Once we understand the purpose of creation apologetics, then the next component falls into place pretty easily. Why should we be concerned with defense and not attack? Because we cannot change hearts, but God can. Recall how important perspective is. We may not be able to change the perspective of evolutionists and lead them to the light, but God is more than capable of doing that. After all, according to Romans 9:15-16,

For he [God] says to Moses, “I will have mercy on whom I have mercy, and I will have compassion on whom I have compassion. So then it depends not on human will or exertion, but on God, who has mercy.

No amount of exertion or perfection of argument on our part will convince an evolutionist that creationism is correct. But God, who is the Creator, can put a new heart and a new mind in someone. Yes, He may use the arguments that we made, he may use those wonderful evidences that were so eloquently articulated (or inarticulately bungled: God is not limited by our inadequacies), but the actual creation of a new heart and mind comes from the Creator. We are thus reduced to throwing seeds. We provide defense, we give evidence, but God provides the increase.

Let us start the argument over, but have the creationist take a different approach. For one, he is less interested in hurtling facts at the evolutionist, and more about explaining what a creationist believes and why.
The immediate result is much less satisfying for the creationist. The evolutionist rejects everything he says as “religious nonsense” and leaves the debate thinking the creationist is stupid. However, a seed has been planted.
Later, when the evolutionist is minding his own business…
God works on his mind and heart.
Now the evolutionist begins to see things from the creationist’s perspective.

I do want to emphasize: I am in no way suggesting that we discard good evidences for creation. Dinosaur proteins and irreducible complexity have their place. They can just as easily show up as a defense for creationism as they can as an attack on evolutionism. Rather than using them as things that “evolutionists can’t explain,” they are instead treated as observations that are consistent with the Genesis account.

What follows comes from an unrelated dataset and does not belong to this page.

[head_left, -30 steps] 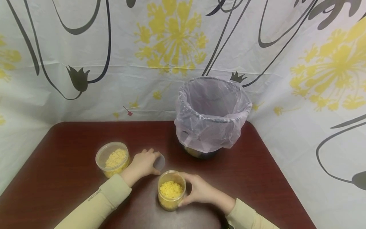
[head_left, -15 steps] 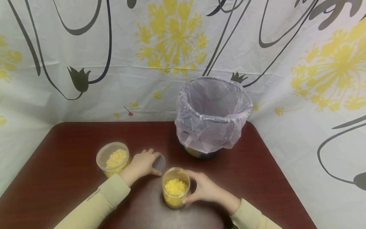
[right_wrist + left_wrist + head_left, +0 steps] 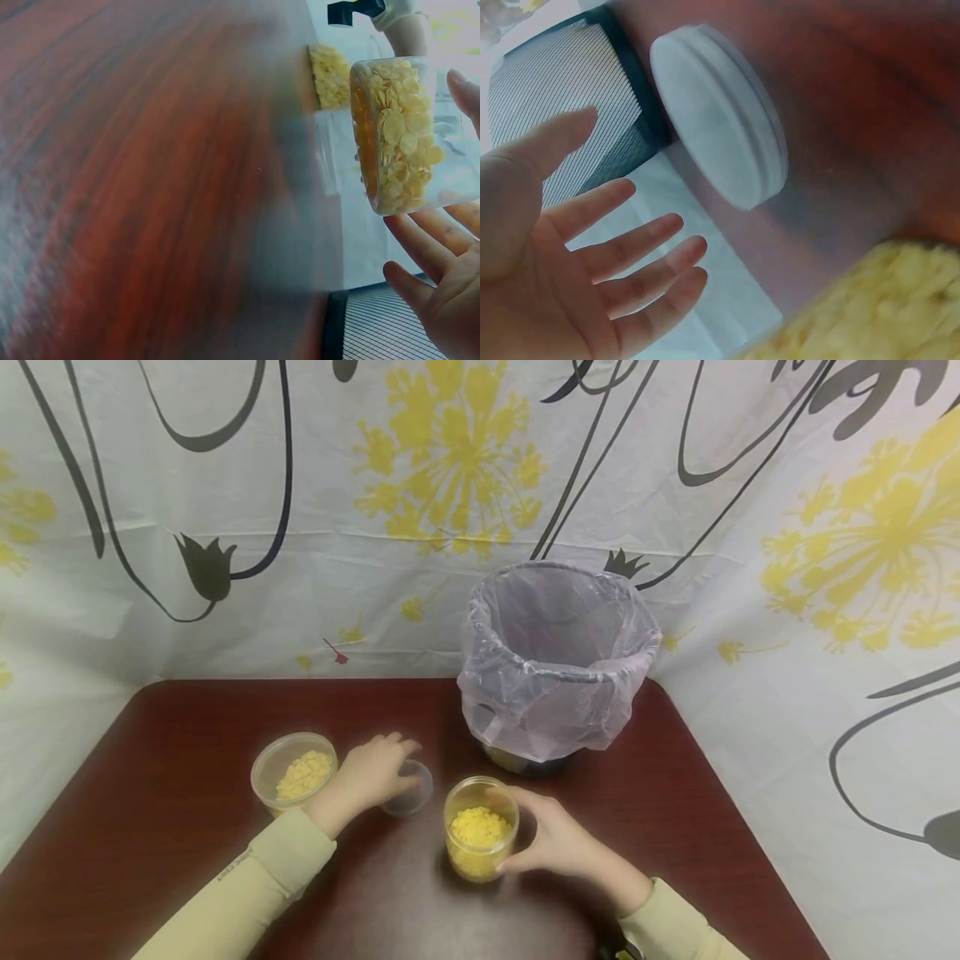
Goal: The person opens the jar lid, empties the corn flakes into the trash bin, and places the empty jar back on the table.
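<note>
One clear round plastic cup of yellow flakes (image 3: 478,865), mouth upward, seemingly held off the dark reddish wooden table (image 3: 615,827); the right hand (image 3: 553,835) has its side between thumb and fingers. Handling: keep it level, since the top is uncovered; firm pressure, short of flexing the wall. One round translucent plastic lid (image 3: 412,791), on the table near the left hand (image 3: 366,772), whose fingers are spread and hold nothing. One wider clear plastic tub of yellow flakes (image 3: 264,767), left of that hand; best not knocked.
</note>
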Tool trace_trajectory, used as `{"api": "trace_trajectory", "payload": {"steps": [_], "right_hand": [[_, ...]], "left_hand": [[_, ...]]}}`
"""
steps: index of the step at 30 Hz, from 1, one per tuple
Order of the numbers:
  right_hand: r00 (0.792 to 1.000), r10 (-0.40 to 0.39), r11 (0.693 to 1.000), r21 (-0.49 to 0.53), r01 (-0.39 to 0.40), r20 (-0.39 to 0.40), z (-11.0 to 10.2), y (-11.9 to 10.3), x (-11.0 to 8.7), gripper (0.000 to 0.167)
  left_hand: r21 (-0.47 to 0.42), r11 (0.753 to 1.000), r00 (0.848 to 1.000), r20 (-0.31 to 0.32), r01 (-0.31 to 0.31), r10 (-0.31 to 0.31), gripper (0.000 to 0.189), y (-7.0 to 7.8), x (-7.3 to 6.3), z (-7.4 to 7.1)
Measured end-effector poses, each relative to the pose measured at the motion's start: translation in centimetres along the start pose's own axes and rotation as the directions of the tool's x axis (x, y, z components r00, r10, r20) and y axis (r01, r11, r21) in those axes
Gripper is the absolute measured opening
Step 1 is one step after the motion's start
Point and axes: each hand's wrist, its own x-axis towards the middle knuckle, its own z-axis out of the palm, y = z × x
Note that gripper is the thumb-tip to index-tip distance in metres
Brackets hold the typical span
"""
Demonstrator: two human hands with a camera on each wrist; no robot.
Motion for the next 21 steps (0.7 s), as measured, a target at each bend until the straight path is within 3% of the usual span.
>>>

What I am suggesting are three things.

  • First, that our focus not be put on crafting “the best” possible argument. Don’t fret about how “good” your argument or understanding is because a successful witness does not depend on perfect articulation of the facts.
  • Second, perhaps we can change our approach to evolutionists. Rather than building up a wall to block evolutionary thought, provide a rapport. After all, not all ideas coming from evolutionists are bad. Take the good and factual things that the evolutionists believe and reinterpret it in light of what the Bible actually says. Such an approach seems less offensive and can open up avenues to help explain how the world works in light of Genesis.
  • Finally, evolutionists are not enemies, they are lost souls. Yes, in a sense, they are the enemy: they actively promote a godless way of thinking. However, they are no more diabolical and evil than any other sinner out there. They are simply living their lives as they see fit, and since they do not acknowledge God, they do not factor Him into their lives. Such an existence is not unique: we were exactly the same until God saved us. We do not possess any special knowledge, apart from God’s revelation, so we have no cause to brag about our intellect or knowledge.

I am reminded of Jesus’s encounter with the rich young ruler as it is described in Luke 18:18-30. The man let his riches hinder his desire to follow Christ. Seeing his reaction, Jesus comments how it is easier for a camel to pass through the eye of a needle than for a rich man to enter the kingdom of God. Jesus’s disciples wondered who then could be saved. Jesus answered in verse 27 that “What is impossible with man is possible with God.” Strangely, this is a comfort to me. No matter how well or poorly I make a witness for Christ, if it is God who saves, and not my effort, then my duty is simply to make that effort, not to perfect it. God then does the rest.